OCR Smackdown: ABBYY FineReader vs. Adobe Acrobat

A very common request that I get here at DocumentSnap is to compare the Optical Character Recognition (OCR) capabilities of ABBYY FineReader with Adobe Acrobat. Why? Well, for starters, both of them come included with models the Fujitsu ScanSnap as well as other scanners.

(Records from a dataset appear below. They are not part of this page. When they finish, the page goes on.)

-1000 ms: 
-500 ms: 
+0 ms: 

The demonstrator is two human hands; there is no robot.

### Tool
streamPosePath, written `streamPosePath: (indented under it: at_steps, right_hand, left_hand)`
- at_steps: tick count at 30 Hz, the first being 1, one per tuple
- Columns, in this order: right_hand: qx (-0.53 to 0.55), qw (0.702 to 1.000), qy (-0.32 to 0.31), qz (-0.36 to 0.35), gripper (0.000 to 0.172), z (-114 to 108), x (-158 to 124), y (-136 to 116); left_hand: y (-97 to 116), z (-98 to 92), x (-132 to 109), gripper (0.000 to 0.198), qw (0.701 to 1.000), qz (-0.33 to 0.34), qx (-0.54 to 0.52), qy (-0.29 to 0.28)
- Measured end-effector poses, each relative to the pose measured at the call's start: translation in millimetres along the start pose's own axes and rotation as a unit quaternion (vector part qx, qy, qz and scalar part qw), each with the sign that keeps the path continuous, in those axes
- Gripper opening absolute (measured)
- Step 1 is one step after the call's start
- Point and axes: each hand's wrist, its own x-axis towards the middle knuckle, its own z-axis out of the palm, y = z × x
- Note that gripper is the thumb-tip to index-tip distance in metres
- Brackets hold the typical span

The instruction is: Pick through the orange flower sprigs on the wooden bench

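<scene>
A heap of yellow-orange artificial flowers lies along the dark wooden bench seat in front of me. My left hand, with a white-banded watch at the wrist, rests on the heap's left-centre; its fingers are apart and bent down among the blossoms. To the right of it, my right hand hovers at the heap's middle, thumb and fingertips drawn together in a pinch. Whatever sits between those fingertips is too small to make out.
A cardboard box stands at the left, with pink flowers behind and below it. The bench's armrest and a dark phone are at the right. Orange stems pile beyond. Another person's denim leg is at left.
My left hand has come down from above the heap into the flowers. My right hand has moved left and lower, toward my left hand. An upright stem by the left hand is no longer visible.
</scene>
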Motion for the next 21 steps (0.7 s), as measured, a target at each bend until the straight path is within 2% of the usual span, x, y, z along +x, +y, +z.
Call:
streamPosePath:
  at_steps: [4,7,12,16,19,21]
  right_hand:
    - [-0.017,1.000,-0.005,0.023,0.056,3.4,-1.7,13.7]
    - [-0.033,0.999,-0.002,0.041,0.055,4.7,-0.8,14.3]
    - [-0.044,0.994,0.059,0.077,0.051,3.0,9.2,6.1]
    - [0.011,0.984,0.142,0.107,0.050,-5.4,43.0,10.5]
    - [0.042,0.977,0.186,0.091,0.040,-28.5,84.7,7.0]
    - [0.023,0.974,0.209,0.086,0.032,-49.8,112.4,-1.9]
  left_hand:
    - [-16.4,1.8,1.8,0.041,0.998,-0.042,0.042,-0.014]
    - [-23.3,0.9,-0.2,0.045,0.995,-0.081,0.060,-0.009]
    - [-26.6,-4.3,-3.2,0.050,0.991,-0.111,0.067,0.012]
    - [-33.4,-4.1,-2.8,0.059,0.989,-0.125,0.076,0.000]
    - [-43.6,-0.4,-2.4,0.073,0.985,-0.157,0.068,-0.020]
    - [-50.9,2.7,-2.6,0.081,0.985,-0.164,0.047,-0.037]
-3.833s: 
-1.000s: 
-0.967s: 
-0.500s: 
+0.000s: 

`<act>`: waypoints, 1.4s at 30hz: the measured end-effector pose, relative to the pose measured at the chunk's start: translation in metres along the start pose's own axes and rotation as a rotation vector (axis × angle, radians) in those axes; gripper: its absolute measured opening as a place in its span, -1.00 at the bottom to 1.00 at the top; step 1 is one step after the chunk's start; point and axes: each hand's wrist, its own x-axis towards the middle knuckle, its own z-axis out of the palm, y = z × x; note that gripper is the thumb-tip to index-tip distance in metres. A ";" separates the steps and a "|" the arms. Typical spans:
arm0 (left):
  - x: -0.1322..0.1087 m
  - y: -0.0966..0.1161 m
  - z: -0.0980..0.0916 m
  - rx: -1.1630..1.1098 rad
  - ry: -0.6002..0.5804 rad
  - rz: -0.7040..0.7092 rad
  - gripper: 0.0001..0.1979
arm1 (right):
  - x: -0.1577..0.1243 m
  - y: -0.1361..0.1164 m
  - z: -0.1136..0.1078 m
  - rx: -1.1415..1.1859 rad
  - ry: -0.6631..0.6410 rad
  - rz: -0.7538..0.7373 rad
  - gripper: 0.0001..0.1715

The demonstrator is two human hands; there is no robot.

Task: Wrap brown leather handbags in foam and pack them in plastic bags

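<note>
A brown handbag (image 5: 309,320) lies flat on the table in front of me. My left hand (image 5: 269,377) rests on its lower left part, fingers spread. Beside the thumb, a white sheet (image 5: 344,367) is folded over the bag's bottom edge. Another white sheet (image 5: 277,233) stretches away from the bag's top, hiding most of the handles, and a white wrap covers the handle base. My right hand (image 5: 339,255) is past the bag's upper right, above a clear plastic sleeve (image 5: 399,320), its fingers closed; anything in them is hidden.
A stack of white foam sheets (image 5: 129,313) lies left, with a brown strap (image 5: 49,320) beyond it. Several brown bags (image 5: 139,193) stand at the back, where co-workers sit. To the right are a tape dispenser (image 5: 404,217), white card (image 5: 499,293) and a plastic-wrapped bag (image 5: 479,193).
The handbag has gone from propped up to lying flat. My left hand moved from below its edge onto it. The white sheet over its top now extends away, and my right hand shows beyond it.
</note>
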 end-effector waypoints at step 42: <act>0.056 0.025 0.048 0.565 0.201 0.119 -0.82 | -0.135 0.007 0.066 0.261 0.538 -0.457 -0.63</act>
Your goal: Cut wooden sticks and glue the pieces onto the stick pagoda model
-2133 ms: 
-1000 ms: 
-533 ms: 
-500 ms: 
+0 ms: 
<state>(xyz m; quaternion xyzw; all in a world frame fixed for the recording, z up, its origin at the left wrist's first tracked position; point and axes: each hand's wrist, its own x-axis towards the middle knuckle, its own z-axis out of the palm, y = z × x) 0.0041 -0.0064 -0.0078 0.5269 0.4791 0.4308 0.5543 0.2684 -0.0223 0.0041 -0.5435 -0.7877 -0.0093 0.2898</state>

I decided to do a quick test comparing the OCR of the two packages using the following criteria:

  • OCR Speed
  • Resulting File Size
  • Accuracy

The Hardware

For a scanner I used my ScanSnap S1300.

I used two computers for the test:

  • Windows: A new cheap Acer laptop with a Core i3 2.40 GHz processor and 4 GB RAM running Windows 7
  • Mac: An old 2.5 GHz Intel Core 2 Duo MacBook Pro with 4 GB RAM running Mac OS X Snow Leopard

The Software

Here are the packages I used:

  • Windows: ABBYY FineReader For ScanSnap 4.1 (called from ScanSnap Manager) vs. Adobe Acrobat 9 Pro
  • Mac: ABBYY FineReader For ScanSnap 4.1 (run standalone) vs. Adobe Acrobat 8 Pro

Yes, I realize that Adobe Acrobat X is out, but since I am not aware of any scanners that come bundled with it yet, I decided to stick with the versions that ship with the ScanSnap. I’ll update Acrobat X in a later post.

The Document

I scanned a magazine article for this test. It probably would have been better to do this with a bunch of different documents to compare, but hey.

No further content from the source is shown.